# Provided material:
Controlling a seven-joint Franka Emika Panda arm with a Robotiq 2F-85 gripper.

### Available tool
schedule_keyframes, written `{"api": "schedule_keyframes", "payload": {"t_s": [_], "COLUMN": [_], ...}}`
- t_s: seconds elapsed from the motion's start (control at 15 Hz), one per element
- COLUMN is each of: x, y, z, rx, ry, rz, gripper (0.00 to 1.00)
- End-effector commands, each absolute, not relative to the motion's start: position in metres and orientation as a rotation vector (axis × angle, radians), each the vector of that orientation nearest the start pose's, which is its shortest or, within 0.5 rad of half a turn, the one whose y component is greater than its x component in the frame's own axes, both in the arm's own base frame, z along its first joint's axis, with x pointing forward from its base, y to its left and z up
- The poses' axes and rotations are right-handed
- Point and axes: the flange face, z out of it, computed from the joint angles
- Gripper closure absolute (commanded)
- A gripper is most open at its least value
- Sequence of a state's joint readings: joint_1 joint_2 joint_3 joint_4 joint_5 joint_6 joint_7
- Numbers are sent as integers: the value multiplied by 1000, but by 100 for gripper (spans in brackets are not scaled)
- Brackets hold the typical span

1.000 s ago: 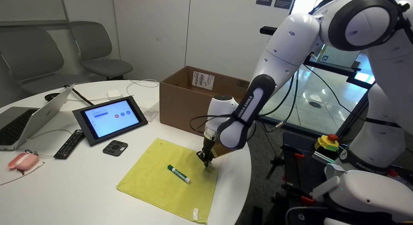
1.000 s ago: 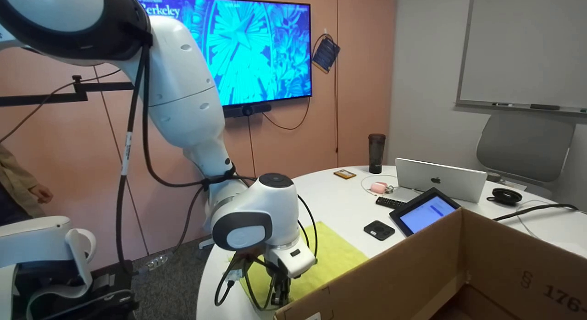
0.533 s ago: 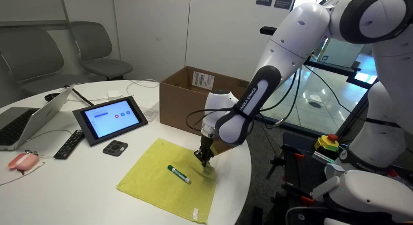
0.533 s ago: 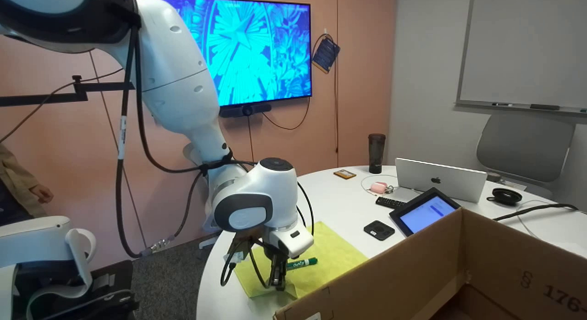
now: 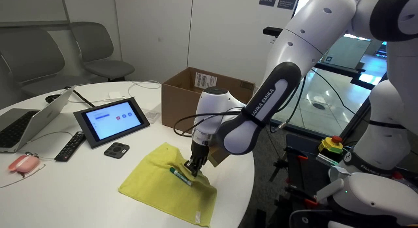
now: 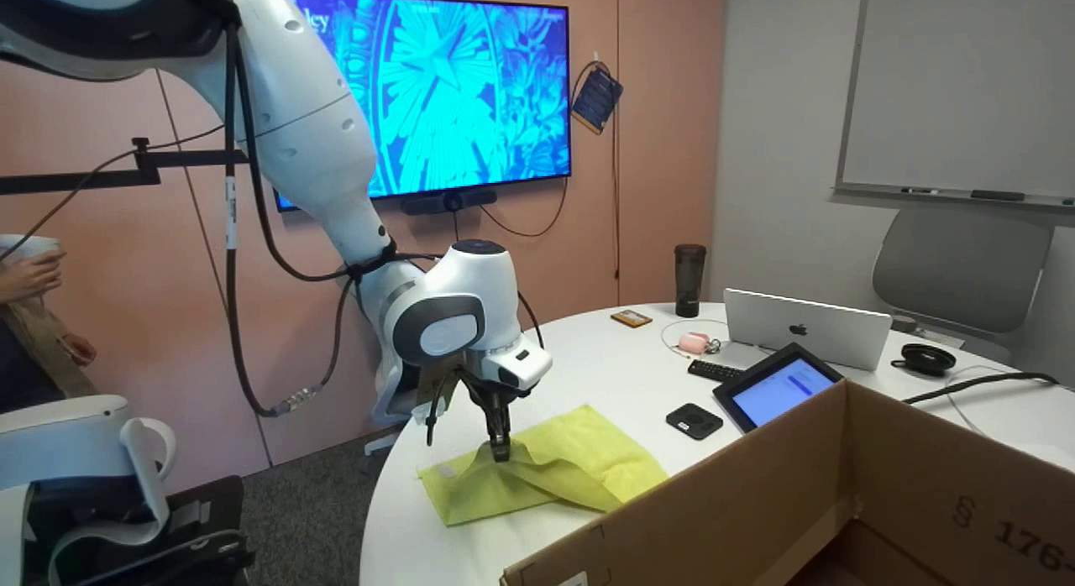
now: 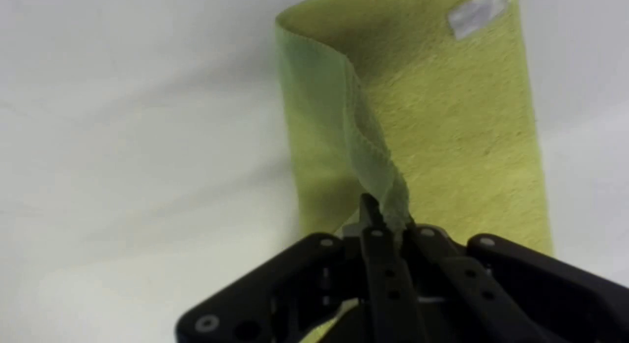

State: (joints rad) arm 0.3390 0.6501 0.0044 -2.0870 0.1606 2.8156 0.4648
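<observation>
Wrist view showed the claw at approx. 5 o'clock, clamped on a gathered edge of the yellow cloth, w/ a white tag betw. 1 & 2 o'clock. In an ext. view the cloth lay on the counter, its pinched edge lifted into a fold; the green marker rested on it, just beside the claw at approx. 9 o'clock, & the cardboard box stood at approx. 12 o'clock. For handling the raised edge, slow, low motion w/ a firm pinch seemed best, b/c only a thin bit of fabric was gripped & could prob. slip. Sharp tugs might've rolled the marker, so easing the fold along smoothly, w/o knocking it, looked safer.
</observation>
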Motion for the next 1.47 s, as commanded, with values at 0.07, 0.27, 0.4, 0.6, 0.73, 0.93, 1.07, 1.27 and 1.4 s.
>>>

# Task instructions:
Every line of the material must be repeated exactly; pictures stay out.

# Solution to this task:
Controlling a seven-joint Franka Emika Panda arm with a Robotiq 2F-85 gripper.

### Available tool
schedule_keyframes, written `{"api": "schedule_keyframes", "payload": {"t_s": [_], "COLUMN": [_], ...}}`
- t_s: seconds elapsed from the motion's start (control at 15 Hz), one per element
- COLUMN is each of: x, y, z, rx, ry, rz, gripper (0.00 to 1.00)
- End-effector commands, each absolute, not relative to the motion's start: position in metres and orientation as a rotation vector (axis × angle, radians), each the vector of that orientation nearest the start pose's, which is its shortest or, within 0.5 rad of half a turn, the one whose y component is greater than its x component in the frame's own axes, both in the arm's own base frame, z along its first joint's axis, with x pointing forward from its base, y to its left and z up
- The poses' axes and rotations are right-handed
- Point and axes: the flange face, z out of it, computed from the joint angles
- Gripper closure absolute (commanded)
- A gripper is most open at its least value
- Sequence of a state's joint readings: joint_1 joint_2 joint_3 joint_4 joint_5 joint_6 joint_7
- Numbers are sent as integers: the value multiplied by 1000, but by 100 for gripper (spans in brackets are not scaled)
- Brackets hold the typical span

1.000 s ago: 
1.000 s ago: 
0.533 s ago: 
0.533 s ago: 
now: 
now: 
now: 

State: (joints rad) arm 0.3390 0.6501 0.0044 -2.0870 0.1606 2.8156 0.4648
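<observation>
Wrist view showed the claw at approx. 5 o'clock, clamped on a gathered edge of the yellow cloth, w/ a white tag betw. 1 & 2 o'clock. In an ext. view the cloth lay on the counter, its pinched edge lifted into a fold; the green marker rested on it, just beside the claw at approx. 9 o'clock, & the cardboard box stood at approx. 12 o'clock. For handling the raised edge, slow, low motion w/ a firm pinch seemed best, b/c only a thin bit of fabric was gripped & could prob. slip. Sharp tugs might've rolled the marker, so easing the fold along smoothly, w/o knocking it, looked safer.
</observation>
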Motion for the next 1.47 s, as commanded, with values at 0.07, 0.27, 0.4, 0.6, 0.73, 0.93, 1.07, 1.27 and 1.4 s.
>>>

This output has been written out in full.